Recruiting with Gen Z: The Next Class of Sales Professionals

11 Feb 22

What are today's brightest college students looking for in their 1st sales job? We talked to 100 students and their answers may surprise you.

The great Resignation. Realignment. Reshuffling.

Whatever you call it there is a lot of movement in sales organizations these days. Attracting and retaining talent is top of mind for most sales leaders we’ve talked to in 2022.

One great source for sales talent hiring is new and recent college graduates: inexperienced, but bright and highly trainable. They represent the next generation of sales talent that will be entering the workforce.

For many sales leaders, however, hiring with Gen-Z remains a mystery. Are they even interested in a career in sales? How can leaders attract top talent from this group? What really matters to them?

Well, to the question of whether new Gen Z grads are interested in sales, I can answer that question with an unequivocal “yes.”

By way of background, for the past three years, I’ve had the privilege of guest lecturing at the Professional Sales Certificate program at the University of Washington Foster School of Business. This is a program designed for undergraduates who are interested in a sales career. The students in this program represent the best of the best of those who will be entering the workforce in 2022 and 2023.

If these students are any indication, the future is bright for the sales profession.

Recently, we surveyed over 100 students in this program to better understand their views on sales and what motivates them. Over 73% said they were likely to pursue a career in sales.

Here are the top five reasons a career in sales is attractive to them:

What motivates future Gen Z superstars to pursue a career in sales?

  1. Money (75%)
  2. Great place to start a career (58%)
  3. Opportunity to help others (44%)
  4. Flexibility (32%)
  5. Travel (22%)

We asked several other questions as well. Here is a summary of what we learned.

How important is hybrid/remote work?

It turns out it’s important, but the responses were mixed across the group.

Just over half of the respondents said remote or hybrid work was important or highly important, but over 30% said it was neither important nor unimportant. Many commented that they just expected hybrid work as part of a tech sales career these days. Having some flexibility in their work situation is important to this group.

What is most important in selecting an ideal company and position?

This is important, and consistent with other trends we’re seeing regarding retaining the talent you already have. The number one response by far was Opportunity for Advancement.

More than money, the team, leadership, culture, etc. students graduating in sales these days want to see a path for the future. Providing a one-dimensional position where the employee will have to grind out for years with no future advancement will not attract the top talent.
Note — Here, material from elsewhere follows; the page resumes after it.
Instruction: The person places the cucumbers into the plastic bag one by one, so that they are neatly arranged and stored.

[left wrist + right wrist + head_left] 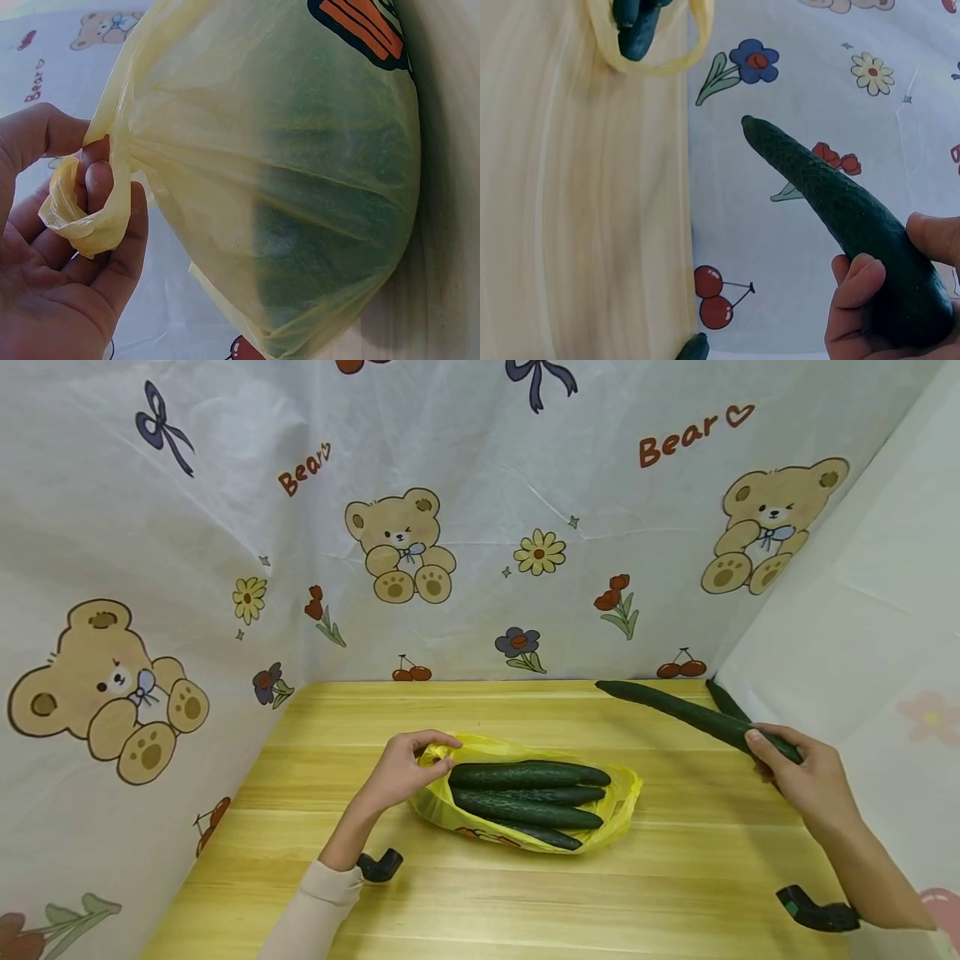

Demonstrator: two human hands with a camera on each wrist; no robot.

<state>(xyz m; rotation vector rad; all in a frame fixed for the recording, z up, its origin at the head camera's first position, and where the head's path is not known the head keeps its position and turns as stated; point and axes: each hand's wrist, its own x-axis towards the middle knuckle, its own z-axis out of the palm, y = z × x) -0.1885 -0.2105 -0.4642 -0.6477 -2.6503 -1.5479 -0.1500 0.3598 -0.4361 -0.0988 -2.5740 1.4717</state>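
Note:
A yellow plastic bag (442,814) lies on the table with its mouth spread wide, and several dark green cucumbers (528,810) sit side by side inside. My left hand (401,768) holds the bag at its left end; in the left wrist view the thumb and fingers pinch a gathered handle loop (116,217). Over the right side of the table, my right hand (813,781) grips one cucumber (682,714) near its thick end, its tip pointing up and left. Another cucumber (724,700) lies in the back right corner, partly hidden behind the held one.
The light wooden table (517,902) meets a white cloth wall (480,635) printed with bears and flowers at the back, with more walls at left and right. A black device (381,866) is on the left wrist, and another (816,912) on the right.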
Money was next most important on the list, followed by working with a great team and work/life balance. So, give these new grads a career path, pay them well, engage them on a great team and give them some balance in their lives. Seems like a good recipe that would work for many of us. Interestingly enough, benefits, perks, and travel were way down on this list (see rankings below.)

Top factors in selecting the ideal company and position, in ranked order of importance:

  1. Opportunity for advancement (72%)
  2. Money (56%)
  3. Working with a great team (44%)
  4. Work/life balance (43%)
  5. Corporate culture (39%)
  6. Cool company or product (33%)
  7. Quality of Leadership Team (16%)
  8. Flexible work environment (13%)
  9. Benefits and perks (12%)
  10. Opportunity to travel (9%)
  11. Onboarding and training (7%)

How do these students prefer to learn in their new careers?

While gamification, YouTube videos, and self-paced training may be on every learning and development professional’s mind these days, our group said, “let me train on the job and work with my peers.”

The next most important was instructor-led training and learning from an expert or coach. So don’t throw out all that microlearning content just yet, but as we know, it’s not enough by itself. Blended learning with real instructors and a chance to practice seems to be the way of the future still, at least based on this group’s responses.

Learning preference:

  1. Hands-on/on-the-job training (70%)
  2. Collaborative learning/work with peers (49%)
  3. Instructor-led in-person training (46%)
  4. Learn from an expert/coach (23%)
  5. Virtual, instructor-led training (10%)
  6. Gamification/competition (10%)
  7. Video/on-demand self-paced training

I can say from personal experience that this select group of students is inspired, intelligent, and ready to take on the sales world. They are looking for great places to start their sales careers and will likely have attractive options to choose from.

I think this group is representative of students graduating from similar sales programs across the country, and there is much to be learned from them.

By taking into consideration the themes above, you may be able to tip the scale in your company’s favor when it’s time for these candidates to make a career decision.